#### ASSIGNMENT:
The lines to print run from the top of the material below to the line with "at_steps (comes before", inclusive; please copy them exactly, without pictures.

RECORDS FOR THIS EXERCISE below:

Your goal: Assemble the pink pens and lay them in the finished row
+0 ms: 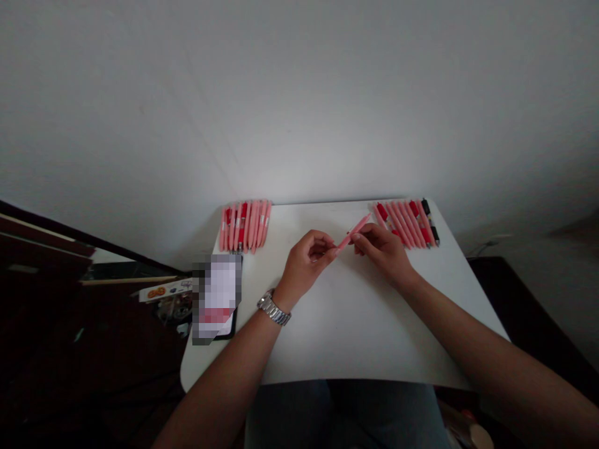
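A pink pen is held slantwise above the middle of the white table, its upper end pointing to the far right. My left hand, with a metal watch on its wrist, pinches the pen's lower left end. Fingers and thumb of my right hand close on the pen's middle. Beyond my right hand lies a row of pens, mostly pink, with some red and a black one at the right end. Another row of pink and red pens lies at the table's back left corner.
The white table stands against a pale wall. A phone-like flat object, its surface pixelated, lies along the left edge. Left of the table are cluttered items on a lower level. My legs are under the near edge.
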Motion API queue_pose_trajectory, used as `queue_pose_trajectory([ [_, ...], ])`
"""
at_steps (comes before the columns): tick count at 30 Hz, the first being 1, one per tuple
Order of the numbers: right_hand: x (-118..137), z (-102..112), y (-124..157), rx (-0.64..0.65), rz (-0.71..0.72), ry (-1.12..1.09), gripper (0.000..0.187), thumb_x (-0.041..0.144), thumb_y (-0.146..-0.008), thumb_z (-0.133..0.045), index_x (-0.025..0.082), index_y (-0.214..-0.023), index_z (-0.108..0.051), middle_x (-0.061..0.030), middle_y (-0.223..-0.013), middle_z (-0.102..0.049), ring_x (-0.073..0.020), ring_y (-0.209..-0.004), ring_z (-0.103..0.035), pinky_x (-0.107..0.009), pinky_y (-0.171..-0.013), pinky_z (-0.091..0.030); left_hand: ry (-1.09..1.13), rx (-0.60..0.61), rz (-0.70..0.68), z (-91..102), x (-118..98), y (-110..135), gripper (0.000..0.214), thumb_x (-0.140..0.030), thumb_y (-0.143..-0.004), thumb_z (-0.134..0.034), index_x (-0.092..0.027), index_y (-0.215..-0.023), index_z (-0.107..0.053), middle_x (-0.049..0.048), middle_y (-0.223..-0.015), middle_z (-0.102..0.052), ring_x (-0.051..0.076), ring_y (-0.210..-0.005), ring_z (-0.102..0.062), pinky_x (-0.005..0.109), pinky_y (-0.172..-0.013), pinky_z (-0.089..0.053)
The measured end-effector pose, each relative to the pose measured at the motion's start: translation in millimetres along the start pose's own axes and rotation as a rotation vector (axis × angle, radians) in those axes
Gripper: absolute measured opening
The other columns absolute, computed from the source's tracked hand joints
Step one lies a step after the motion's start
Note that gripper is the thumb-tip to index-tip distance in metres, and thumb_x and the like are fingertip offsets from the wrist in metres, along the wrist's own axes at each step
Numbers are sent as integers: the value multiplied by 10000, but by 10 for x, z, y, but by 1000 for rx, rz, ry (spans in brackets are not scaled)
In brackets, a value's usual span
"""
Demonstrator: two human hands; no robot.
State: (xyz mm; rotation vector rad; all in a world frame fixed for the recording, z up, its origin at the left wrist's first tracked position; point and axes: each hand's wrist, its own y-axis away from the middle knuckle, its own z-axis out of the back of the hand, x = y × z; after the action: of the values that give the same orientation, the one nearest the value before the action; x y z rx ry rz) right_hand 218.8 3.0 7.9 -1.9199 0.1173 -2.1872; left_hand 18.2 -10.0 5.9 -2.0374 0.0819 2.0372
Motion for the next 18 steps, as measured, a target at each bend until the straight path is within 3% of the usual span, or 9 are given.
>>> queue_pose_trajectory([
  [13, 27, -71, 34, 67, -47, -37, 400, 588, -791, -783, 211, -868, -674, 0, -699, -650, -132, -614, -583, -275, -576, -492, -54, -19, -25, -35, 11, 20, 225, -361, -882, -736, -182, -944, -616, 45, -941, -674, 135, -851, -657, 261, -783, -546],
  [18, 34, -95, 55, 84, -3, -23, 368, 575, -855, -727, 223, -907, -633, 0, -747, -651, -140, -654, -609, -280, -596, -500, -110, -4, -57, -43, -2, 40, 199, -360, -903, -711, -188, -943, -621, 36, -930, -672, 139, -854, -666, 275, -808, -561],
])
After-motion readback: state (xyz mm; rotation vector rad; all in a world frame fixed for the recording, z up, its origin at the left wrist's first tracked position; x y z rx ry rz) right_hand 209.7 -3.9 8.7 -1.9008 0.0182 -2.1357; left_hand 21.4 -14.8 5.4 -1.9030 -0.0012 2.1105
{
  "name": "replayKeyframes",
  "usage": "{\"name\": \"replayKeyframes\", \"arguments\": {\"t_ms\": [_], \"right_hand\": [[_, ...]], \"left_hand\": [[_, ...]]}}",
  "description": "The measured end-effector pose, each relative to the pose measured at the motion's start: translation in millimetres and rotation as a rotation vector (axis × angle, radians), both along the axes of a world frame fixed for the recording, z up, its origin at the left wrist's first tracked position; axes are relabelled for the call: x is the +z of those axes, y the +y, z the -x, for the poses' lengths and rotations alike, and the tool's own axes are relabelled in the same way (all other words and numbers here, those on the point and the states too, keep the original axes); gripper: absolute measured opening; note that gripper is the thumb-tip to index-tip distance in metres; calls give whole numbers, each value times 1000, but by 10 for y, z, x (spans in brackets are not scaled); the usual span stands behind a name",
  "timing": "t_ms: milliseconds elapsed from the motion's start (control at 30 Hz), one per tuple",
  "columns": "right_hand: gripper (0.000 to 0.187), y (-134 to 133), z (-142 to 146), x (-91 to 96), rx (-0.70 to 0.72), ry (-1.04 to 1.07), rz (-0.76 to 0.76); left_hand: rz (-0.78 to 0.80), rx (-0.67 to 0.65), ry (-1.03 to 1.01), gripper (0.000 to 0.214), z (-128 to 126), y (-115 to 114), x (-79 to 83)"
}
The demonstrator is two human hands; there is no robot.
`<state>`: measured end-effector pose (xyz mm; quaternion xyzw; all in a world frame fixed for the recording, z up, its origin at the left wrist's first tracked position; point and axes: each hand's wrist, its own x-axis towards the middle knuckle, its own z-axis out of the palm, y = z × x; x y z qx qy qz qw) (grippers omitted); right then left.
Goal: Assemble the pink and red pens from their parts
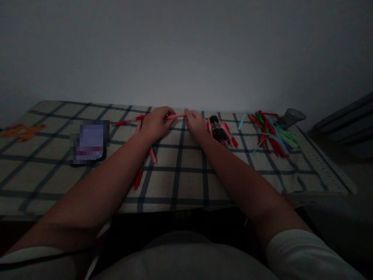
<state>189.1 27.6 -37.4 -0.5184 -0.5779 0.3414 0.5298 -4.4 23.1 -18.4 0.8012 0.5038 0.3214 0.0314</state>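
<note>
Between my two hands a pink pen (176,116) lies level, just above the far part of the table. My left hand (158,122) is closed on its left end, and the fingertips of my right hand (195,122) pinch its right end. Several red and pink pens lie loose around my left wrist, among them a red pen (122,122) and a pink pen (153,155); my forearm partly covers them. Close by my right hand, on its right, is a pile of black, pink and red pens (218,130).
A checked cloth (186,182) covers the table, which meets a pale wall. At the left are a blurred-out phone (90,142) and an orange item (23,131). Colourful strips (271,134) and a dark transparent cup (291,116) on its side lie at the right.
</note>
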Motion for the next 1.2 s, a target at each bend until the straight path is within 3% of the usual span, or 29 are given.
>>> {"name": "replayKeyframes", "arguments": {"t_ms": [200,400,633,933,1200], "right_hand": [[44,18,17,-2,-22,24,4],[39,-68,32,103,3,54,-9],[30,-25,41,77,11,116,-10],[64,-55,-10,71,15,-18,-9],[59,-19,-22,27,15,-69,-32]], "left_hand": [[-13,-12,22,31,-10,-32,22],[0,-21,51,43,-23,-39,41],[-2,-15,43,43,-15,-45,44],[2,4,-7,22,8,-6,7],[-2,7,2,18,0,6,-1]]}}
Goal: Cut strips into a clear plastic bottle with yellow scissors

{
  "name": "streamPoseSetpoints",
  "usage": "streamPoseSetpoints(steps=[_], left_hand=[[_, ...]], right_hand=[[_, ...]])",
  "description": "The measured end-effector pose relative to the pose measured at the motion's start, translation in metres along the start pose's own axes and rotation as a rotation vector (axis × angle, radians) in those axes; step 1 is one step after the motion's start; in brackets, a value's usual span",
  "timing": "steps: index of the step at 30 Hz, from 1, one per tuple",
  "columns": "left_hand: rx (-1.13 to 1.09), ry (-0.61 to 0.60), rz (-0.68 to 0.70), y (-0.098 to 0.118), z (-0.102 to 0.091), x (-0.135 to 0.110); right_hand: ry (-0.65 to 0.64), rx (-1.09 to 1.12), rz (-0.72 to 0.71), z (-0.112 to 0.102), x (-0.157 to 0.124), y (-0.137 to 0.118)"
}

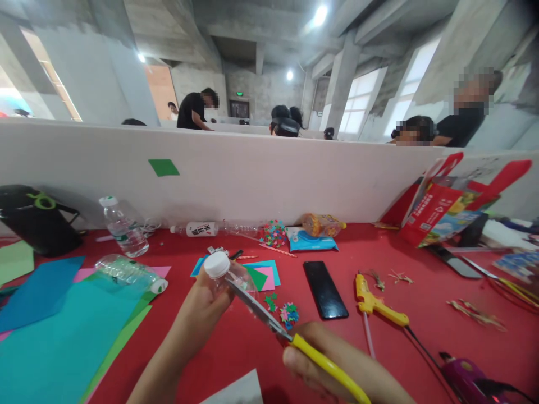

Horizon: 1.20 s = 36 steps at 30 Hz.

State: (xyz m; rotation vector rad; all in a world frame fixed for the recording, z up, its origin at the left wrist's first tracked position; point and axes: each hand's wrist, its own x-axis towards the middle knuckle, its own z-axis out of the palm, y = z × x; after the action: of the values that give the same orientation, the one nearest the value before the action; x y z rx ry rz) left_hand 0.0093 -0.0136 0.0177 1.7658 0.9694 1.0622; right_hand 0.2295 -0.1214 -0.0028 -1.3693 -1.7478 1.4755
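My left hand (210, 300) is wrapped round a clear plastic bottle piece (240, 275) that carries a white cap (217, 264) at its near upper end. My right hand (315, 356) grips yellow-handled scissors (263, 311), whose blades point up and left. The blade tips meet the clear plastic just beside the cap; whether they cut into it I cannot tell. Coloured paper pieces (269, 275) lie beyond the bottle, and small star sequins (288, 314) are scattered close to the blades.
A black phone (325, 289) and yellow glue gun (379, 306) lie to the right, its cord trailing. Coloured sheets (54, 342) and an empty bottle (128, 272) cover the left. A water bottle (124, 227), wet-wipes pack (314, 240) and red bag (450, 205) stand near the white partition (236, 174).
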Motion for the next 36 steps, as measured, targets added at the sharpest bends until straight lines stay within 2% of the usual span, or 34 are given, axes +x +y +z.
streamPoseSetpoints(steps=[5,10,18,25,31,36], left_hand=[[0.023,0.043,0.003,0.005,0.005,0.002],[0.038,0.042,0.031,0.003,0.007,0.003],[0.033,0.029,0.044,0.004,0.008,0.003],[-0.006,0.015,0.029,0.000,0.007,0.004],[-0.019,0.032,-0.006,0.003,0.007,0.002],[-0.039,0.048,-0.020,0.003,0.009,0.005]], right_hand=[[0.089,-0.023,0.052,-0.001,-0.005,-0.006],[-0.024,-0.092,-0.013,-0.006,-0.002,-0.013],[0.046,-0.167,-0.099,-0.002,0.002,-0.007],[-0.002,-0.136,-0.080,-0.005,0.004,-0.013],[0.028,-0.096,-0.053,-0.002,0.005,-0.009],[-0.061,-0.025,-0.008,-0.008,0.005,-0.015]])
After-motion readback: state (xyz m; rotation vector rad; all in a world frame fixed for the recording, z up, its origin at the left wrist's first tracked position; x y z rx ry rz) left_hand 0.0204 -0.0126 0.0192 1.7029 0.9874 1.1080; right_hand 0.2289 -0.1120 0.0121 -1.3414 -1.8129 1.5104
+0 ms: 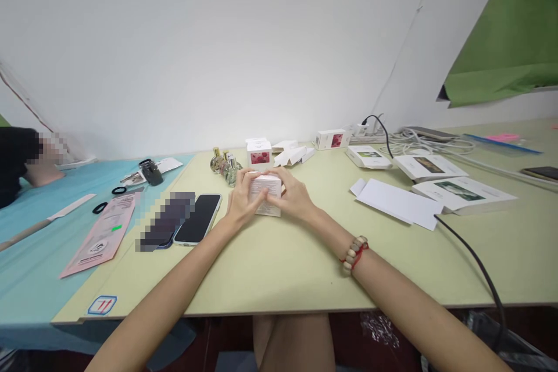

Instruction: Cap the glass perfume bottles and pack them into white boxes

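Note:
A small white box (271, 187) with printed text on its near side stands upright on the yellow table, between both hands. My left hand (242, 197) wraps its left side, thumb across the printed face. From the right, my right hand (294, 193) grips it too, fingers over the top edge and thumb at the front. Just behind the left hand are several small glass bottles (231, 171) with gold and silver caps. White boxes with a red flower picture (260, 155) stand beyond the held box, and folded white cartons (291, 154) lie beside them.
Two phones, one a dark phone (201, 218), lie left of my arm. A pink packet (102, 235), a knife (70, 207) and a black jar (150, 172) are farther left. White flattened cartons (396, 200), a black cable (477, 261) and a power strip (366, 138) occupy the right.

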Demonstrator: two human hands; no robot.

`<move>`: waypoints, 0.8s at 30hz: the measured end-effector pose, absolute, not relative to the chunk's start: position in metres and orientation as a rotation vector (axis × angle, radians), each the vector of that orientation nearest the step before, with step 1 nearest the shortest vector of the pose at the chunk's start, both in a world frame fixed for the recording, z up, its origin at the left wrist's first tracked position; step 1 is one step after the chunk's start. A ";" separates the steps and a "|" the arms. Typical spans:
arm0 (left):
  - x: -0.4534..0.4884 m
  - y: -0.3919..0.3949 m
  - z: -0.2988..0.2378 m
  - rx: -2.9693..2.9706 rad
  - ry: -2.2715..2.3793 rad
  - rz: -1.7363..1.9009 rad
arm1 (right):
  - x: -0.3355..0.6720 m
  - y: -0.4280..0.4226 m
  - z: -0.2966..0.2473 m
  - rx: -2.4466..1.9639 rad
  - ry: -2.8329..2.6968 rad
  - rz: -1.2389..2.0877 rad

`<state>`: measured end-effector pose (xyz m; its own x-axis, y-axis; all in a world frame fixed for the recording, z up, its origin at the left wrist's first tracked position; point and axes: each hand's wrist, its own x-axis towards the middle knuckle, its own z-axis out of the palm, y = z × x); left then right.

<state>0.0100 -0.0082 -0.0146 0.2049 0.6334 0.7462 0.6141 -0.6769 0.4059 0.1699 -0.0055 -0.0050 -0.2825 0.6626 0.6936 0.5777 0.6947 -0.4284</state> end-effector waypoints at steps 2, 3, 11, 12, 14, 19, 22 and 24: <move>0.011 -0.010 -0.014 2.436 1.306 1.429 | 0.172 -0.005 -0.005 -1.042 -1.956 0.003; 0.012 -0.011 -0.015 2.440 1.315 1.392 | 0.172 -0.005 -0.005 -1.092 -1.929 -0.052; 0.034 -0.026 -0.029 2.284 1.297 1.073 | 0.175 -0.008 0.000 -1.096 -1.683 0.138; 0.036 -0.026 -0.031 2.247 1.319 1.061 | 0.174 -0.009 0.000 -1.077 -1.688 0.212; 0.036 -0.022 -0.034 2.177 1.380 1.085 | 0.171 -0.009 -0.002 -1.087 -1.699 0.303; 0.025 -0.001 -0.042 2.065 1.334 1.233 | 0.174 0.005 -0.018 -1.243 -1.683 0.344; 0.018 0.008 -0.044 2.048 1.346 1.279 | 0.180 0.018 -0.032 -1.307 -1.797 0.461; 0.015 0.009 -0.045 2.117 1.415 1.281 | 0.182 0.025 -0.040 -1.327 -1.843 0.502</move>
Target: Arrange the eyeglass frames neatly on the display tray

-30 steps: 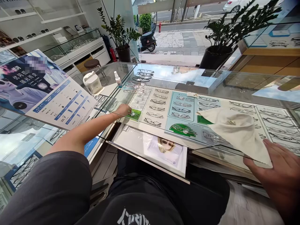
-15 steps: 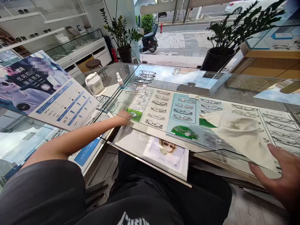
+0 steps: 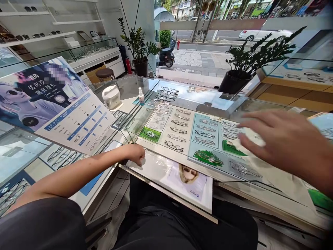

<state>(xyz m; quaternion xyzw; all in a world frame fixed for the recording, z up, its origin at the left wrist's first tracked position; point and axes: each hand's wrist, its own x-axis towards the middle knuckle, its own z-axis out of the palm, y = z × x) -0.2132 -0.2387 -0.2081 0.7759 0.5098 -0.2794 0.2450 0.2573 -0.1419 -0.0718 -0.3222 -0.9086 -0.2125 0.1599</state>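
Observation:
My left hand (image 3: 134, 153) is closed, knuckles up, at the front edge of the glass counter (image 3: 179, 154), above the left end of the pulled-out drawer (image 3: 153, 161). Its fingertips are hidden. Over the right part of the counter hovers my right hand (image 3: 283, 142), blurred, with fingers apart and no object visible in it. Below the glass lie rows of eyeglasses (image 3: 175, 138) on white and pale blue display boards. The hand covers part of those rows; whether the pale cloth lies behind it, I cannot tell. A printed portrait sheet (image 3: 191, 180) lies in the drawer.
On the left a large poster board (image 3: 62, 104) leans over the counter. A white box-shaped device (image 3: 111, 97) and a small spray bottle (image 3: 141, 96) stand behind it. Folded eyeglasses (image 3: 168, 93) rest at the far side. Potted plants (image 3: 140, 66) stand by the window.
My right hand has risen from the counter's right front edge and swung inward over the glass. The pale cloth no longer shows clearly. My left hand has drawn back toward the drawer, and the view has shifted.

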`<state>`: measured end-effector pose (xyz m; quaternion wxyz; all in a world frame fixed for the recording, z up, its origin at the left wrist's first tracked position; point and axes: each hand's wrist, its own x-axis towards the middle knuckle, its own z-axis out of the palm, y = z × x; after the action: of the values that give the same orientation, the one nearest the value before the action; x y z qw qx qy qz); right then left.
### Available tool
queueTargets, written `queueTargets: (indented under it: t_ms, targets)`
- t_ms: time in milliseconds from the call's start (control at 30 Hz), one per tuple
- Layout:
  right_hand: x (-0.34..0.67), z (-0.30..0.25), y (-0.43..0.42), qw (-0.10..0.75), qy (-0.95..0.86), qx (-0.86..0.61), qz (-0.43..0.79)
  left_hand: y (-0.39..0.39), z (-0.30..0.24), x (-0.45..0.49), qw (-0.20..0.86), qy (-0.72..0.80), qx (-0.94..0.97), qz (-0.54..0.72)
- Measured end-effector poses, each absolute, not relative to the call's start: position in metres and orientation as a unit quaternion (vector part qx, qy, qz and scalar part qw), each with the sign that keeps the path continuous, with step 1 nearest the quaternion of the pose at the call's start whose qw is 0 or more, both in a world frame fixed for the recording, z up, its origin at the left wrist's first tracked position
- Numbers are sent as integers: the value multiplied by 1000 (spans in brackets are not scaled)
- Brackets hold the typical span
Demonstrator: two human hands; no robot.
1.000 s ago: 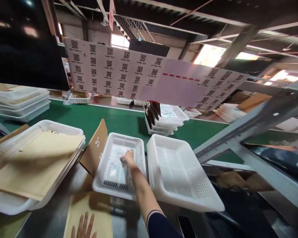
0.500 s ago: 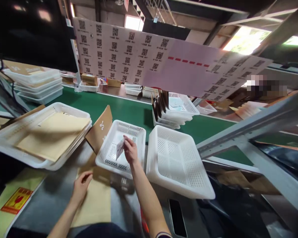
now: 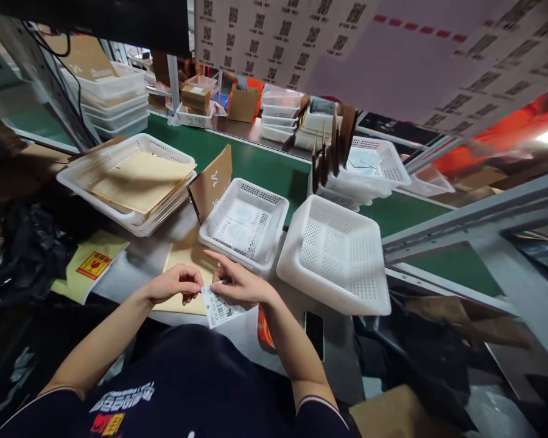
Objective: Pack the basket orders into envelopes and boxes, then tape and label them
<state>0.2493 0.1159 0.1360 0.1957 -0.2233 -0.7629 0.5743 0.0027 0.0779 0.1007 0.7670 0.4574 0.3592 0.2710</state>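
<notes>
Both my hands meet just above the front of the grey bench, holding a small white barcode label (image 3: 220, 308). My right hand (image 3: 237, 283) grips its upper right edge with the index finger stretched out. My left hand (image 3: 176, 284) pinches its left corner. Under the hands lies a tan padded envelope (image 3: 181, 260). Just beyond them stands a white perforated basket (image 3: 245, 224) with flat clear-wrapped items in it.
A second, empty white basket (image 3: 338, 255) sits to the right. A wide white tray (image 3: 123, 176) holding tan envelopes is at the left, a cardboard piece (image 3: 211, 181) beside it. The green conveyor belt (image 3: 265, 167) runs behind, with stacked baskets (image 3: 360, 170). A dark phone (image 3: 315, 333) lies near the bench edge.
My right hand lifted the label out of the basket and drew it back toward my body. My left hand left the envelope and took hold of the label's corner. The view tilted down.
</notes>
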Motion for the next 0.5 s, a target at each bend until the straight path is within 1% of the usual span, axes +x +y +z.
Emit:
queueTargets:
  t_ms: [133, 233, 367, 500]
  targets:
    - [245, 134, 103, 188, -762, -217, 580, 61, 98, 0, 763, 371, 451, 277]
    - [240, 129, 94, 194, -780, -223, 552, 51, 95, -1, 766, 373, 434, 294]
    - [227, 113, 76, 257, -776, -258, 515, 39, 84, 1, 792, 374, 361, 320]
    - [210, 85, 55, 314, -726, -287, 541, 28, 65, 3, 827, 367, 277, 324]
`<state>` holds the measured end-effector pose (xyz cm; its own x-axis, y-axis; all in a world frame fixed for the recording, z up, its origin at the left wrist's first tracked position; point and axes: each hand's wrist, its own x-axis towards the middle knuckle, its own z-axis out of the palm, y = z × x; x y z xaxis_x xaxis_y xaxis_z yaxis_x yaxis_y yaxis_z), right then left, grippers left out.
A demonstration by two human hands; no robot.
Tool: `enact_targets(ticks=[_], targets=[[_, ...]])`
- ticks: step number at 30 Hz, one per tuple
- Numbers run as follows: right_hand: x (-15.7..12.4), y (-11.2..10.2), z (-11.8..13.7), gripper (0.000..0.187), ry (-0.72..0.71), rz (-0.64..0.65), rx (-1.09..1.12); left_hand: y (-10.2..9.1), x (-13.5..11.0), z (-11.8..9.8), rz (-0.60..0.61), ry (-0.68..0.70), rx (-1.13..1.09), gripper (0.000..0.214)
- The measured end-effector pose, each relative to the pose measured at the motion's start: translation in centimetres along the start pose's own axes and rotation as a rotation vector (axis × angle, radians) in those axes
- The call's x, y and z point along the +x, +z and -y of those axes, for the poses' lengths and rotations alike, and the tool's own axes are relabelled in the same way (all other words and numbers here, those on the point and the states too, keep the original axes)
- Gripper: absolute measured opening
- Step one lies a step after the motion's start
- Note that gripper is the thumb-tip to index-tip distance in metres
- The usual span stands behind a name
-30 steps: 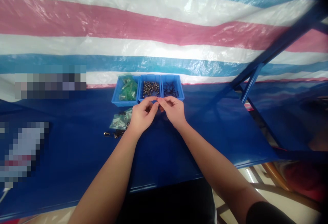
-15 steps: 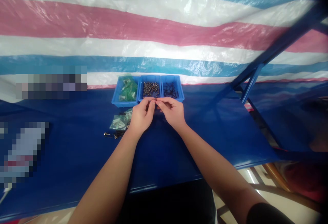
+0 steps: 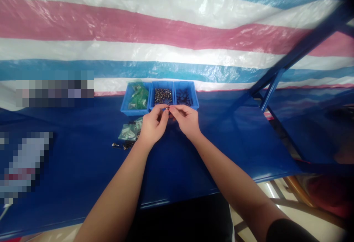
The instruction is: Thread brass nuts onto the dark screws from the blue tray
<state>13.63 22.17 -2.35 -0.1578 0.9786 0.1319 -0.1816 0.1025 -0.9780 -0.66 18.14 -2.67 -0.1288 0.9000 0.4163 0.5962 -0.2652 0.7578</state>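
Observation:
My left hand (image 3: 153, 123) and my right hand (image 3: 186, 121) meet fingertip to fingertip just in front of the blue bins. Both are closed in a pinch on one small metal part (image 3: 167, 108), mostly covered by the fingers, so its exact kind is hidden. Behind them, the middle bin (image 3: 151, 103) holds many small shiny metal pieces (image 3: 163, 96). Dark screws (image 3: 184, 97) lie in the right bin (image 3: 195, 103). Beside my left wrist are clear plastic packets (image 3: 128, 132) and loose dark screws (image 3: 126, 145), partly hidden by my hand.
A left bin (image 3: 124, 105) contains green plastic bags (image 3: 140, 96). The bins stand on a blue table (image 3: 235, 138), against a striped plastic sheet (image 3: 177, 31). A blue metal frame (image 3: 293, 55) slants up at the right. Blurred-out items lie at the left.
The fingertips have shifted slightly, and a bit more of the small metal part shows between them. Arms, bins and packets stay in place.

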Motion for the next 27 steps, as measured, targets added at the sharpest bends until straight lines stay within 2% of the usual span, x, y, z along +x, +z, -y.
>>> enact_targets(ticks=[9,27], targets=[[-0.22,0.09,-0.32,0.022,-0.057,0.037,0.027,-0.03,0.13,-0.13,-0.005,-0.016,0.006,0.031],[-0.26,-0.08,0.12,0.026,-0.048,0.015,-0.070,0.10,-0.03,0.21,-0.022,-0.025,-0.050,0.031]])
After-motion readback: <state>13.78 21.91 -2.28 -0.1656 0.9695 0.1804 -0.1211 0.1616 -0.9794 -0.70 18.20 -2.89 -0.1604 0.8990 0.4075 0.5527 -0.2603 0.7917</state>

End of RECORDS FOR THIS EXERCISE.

#### OUTPUT BELOW:
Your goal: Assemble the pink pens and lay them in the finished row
+0 ms: 
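A pink pen is held slantwise above the middle of the white table, its upper end pointing to the far right. My left hand, with a metal watch on its wrist, pinches the pen's lower left end. Fingers and thumb of my right hand close on the pen's middle. Beyond my right hand lies a row of pens, mostly pink, with some red and a black one at the right end. Another row of pink and red pens lies at the table's back left corner.
The white table stands against a pale wall. A phone-like flat object, its surface pixelated, lies along the left edge. Left of the table are cluttered items on a lower level. My legs are under the near edge.
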Motion API queue_pose_trajectory, used as `queue_pose_trajectory([ [_, ...], ])`
"""
at_steps (comes before the columns): tick count at 30 Hz, the first being 1, one per tuple

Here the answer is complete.